In my part of the world, it’s bone-chillingly cold. Georgia has officially entered “we’re not built for this” territory, 11°F, to be exact. That kind of cold sends everyone (and their grandma) straight to the comfort food. Which is how this macro coach — ahem, hi, it’s me — ended up making a high protein chicken pot pie that’s also very macro friendly.
Winner winner chicken dinner, literally.

Why This Isn’t Your Grandma’s Pot Pie
Most chicken pot pies are very low in protein and can have you feeling like you need to take a nap in the sunroom like a snake who just ate for first time in a month.
Bloat + blood sugar crash = not what fuels real life.
Been there done that. These days, I refuse to let food negatively impact how I feel the rest of the day, even when it’s comfort food.
Why most comfort food leaves you hungry:
- Lots of breading
- Heavy cream
- Paula Deen–level butter
- Delicious, but leaves you feeling blah
- Doesn’t support protein or calorie goals
That’s why I made this high protein chicken pot pie
I’m not your typical fitness foodie.

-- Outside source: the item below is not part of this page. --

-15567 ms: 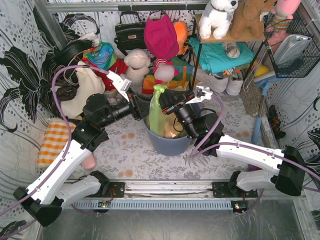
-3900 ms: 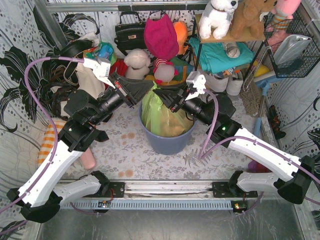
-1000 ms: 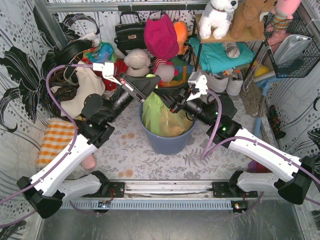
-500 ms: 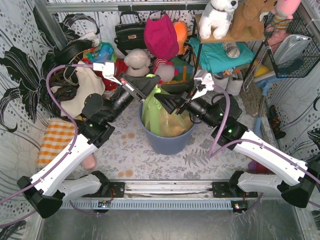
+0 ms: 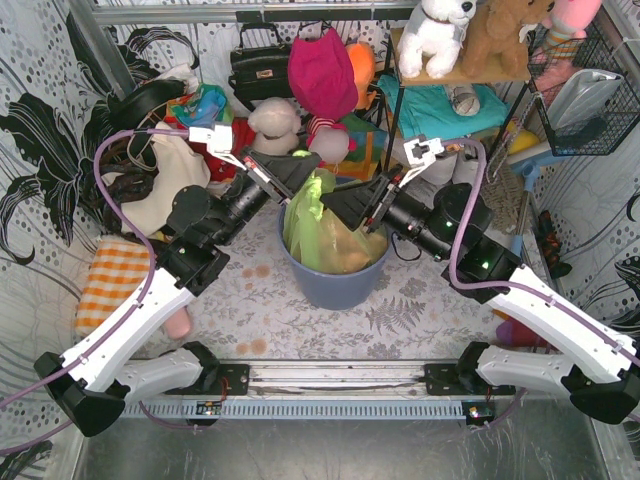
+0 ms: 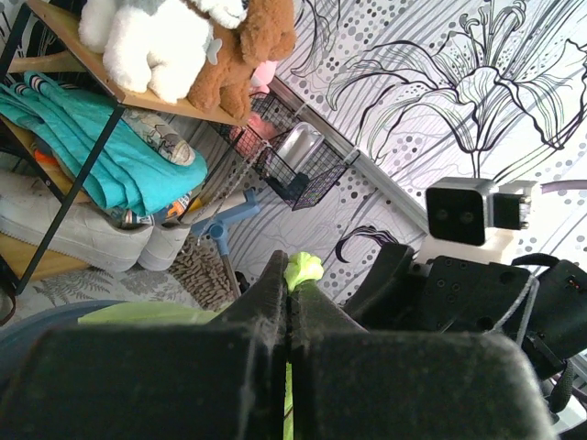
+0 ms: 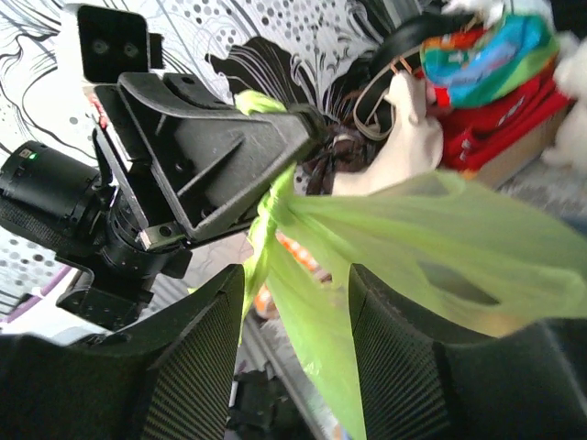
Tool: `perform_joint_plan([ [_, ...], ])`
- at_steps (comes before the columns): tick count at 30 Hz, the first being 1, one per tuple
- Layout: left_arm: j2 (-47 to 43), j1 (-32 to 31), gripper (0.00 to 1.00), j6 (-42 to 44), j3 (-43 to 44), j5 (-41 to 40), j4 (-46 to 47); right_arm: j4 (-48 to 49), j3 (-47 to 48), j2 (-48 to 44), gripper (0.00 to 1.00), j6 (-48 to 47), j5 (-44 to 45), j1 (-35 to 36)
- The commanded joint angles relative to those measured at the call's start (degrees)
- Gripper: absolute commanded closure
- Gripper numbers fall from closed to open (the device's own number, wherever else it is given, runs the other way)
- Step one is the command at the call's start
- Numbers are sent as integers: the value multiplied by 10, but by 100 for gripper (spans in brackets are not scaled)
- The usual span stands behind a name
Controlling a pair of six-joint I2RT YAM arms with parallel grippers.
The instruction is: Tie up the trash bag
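The lime-green trash bag (image 5: pixel 312 228) stands in a blue-grey round bin (image 5: pixel 340 285), with tan scraps showing through it. My left gripper (image 5: pixel 308 162) is shut on the bag's gathered handle above the bin's back rim. In the left wrist view a green tuft (image 6: pixel 304 269) sticks out past the closed left gripper (image 6: pixel 292 282). My right gripper (image 5: pixel 335 203) hangs open just right of the bag's top. In the right wrist view a stretched strip of the bag (image 7: pixel 316 321) runs between the spread fingers (image 7: pixel 197 353) without being pinched, and the left gripper (image 7: pixel 303 124) holds its top end.
Behind the bin lie plush toys (image 5: pixel 275 125), a pink bag (image 5: pixel 322 70), a black handbag (image 5: pixel 258 65) and a cream tote (image 5: pixel 165 185). A shelf (image 5: pixel 450 75) with folded cloth stands at back right. An orange checked cloth (image 5: pixel 110 280) lies left.
The right gripper has opened, let go of the bag and drawn back to the right. The left gripper has shut on the handle and stays above the bin.
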Motion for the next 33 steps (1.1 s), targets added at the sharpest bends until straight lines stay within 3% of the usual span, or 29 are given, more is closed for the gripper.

I want my food to taste no different than it did before my 30-lb postpartum weight-loss journey… and then my muscle-building journey.
I grew up watching the Food Network for fun and making messes in my childhood, renovated 1920s farmhouse. Basically, I’m saying I am your grandma (Grandmacore anyone?) and I refuse to let fueling food taste boring.
So here we are!
This recipe is protein-forward, not heavy on fat, and includes carbs for energy and satisfaction — without compromising flavor. I added cozy spices, seared the chicken before shredding, and let the sauce thicken just right so it tastes like your nostalgic childhood… just upgraded into a high-protein chicken pot pie.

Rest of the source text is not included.